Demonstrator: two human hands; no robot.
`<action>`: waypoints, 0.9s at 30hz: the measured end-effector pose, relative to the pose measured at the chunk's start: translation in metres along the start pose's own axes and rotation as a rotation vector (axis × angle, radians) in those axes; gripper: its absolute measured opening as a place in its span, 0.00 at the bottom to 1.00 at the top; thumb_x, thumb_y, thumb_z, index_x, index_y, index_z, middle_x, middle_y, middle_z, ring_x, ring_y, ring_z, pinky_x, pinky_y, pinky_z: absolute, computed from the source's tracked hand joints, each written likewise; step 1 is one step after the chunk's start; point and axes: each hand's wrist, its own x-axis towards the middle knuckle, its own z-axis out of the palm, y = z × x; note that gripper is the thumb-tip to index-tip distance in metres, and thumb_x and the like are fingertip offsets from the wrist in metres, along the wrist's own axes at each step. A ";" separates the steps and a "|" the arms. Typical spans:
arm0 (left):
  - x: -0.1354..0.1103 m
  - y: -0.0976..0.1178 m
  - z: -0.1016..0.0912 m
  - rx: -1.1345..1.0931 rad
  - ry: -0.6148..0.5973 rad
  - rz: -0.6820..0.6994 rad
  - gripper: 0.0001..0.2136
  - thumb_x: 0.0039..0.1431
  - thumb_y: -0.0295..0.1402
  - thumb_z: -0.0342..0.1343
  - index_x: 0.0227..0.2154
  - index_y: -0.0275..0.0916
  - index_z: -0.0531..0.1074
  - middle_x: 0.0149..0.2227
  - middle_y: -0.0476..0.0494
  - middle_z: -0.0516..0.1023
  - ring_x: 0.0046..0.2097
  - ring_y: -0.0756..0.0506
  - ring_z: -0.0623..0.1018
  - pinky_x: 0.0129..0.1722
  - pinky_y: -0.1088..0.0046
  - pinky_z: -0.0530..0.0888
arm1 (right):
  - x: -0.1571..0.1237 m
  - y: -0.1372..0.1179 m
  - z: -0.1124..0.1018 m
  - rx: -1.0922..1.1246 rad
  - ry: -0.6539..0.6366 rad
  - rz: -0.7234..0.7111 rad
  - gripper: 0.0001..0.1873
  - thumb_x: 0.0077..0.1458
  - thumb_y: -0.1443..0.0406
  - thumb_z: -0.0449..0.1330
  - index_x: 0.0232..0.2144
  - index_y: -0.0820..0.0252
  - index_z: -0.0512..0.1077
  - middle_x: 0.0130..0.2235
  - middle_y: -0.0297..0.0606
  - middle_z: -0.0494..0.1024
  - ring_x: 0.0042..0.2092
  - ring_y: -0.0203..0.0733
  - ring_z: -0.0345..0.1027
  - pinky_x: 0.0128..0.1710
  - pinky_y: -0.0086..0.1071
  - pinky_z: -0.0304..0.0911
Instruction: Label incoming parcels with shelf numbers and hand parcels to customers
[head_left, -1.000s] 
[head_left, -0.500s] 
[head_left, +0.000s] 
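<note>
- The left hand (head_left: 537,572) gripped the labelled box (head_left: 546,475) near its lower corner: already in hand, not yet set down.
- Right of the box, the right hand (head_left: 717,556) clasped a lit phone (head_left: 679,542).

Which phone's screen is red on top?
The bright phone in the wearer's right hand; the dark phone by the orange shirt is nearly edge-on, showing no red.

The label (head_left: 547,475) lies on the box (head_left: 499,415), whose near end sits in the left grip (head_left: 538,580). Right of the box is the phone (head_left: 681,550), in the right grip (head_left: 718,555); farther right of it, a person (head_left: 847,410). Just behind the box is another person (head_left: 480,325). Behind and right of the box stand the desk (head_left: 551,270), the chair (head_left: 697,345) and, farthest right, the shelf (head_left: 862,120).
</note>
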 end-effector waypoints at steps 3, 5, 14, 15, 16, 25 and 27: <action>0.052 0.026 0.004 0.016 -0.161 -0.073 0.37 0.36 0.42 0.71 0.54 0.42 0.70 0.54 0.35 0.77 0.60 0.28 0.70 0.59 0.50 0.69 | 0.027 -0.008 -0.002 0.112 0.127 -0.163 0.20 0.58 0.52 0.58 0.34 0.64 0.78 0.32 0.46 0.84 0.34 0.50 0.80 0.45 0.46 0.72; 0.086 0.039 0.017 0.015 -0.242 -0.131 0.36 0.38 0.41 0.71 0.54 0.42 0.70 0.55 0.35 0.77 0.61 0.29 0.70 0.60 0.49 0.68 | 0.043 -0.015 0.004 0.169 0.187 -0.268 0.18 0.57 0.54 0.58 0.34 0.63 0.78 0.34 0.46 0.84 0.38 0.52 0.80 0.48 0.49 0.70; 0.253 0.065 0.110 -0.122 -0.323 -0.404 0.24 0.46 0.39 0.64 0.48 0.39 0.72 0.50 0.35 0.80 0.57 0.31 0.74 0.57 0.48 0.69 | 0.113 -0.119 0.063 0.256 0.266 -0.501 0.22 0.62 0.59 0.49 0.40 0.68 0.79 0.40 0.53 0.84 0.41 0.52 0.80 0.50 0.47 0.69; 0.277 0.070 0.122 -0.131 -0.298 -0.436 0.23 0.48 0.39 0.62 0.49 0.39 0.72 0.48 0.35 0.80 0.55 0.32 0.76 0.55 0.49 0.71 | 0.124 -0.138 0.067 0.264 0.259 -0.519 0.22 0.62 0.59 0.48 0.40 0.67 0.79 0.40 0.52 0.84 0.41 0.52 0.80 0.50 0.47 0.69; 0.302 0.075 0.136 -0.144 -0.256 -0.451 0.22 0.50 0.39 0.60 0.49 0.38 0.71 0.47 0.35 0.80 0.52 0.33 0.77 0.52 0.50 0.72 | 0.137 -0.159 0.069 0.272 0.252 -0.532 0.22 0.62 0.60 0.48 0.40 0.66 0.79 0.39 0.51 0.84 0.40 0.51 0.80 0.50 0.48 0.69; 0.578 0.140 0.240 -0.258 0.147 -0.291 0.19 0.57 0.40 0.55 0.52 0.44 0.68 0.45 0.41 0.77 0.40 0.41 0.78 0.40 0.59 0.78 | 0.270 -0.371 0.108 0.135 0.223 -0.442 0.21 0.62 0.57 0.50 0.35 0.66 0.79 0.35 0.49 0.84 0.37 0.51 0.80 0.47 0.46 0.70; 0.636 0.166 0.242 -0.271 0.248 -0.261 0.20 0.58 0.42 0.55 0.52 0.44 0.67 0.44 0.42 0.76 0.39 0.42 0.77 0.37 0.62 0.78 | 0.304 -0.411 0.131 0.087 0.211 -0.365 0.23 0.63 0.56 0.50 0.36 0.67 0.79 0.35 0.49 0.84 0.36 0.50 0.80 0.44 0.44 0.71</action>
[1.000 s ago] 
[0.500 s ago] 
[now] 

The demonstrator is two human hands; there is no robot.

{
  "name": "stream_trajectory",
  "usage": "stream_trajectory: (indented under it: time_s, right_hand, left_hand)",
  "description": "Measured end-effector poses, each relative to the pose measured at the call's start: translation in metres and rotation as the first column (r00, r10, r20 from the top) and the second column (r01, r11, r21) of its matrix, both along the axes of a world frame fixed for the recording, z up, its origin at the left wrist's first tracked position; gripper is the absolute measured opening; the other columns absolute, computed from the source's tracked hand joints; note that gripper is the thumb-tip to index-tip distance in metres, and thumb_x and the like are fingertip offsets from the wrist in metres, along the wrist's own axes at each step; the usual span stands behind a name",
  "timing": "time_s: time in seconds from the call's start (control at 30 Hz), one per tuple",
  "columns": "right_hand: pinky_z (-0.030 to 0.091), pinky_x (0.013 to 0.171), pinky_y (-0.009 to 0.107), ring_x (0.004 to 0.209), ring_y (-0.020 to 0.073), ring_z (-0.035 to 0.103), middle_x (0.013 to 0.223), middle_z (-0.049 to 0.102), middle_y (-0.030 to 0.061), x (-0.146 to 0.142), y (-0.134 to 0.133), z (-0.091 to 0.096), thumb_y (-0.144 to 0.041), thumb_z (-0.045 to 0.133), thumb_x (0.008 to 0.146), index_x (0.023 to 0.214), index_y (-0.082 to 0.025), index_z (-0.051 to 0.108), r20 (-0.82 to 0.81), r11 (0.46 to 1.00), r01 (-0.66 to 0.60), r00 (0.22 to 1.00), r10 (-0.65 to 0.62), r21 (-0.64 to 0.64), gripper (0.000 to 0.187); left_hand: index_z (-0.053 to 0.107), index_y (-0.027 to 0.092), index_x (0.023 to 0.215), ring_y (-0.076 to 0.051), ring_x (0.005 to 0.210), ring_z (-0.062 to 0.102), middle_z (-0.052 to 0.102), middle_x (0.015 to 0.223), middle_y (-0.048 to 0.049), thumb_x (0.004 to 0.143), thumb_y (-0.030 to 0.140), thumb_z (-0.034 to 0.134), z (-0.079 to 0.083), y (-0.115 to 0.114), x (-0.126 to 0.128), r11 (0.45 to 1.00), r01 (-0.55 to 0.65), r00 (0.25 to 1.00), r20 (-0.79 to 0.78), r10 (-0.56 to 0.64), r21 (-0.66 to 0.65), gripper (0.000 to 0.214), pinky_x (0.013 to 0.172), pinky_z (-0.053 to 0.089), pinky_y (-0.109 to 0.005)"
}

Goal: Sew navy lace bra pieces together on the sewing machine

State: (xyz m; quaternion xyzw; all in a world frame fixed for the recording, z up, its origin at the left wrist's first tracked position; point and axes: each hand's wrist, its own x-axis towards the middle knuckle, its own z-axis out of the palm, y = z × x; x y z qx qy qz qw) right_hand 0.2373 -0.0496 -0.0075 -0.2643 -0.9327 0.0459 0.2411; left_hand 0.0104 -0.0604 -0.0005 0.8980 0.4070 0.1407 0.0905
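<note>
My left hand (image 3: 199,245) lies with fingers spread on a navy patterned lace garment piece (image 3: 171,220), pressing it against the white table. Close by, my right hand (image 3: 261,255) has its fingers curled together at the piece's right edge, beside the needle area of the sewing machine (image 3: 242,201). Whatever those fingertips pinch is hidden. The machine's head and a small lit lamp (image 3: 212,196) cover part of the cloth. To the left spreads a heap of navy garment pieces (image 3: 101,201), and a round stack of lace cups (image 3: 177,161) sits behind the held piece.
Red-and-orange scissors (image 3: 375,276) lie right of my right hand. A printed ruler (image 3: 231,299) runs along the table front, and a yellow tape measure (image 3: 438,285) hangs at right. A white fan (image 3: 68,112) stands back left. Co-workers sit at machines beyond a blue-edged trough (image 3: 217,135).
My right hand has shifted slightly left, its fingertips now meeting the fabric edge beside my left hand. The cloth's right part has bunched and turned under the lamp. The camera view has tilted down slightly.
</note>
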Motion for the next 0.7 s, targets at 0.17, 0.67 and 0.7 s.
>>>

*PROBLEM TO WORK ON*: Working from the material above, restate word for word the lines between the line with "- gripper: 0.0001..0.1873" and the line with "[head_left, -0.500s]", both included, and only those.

*EXERCISE RESULT*:
  - gripper: 0.0001..0.1873
  - thumb_x: 0.0077..0.1458
  - thumb_y: -0.1443..0.0406
  - thumb_z: -0.0449..0.1330
  - index_x: 0.0232..0.2144
  - index_y: -0.0820..0.0252
  - index_z: -0.0512..0.1077
  - middle_x: 0.0130..0.2235
  - middle_y: -0.0297..0.0606
  - middle_z: -0.0494..0.1024
  - ring_x: 0.0042..0.2092
  - ring_y: -0.0203..0.0733
  - ring_z: -0.0345..0.1027
  - pinky_x: 0.0128..0.1710
  - pinky_y: -0.0086..0.1071
  - pinky_z: -0.0304..0.0911
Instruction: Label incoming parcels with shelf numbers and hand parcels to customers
[head_left, -1.000s] 
[head_left, -0.500s] 

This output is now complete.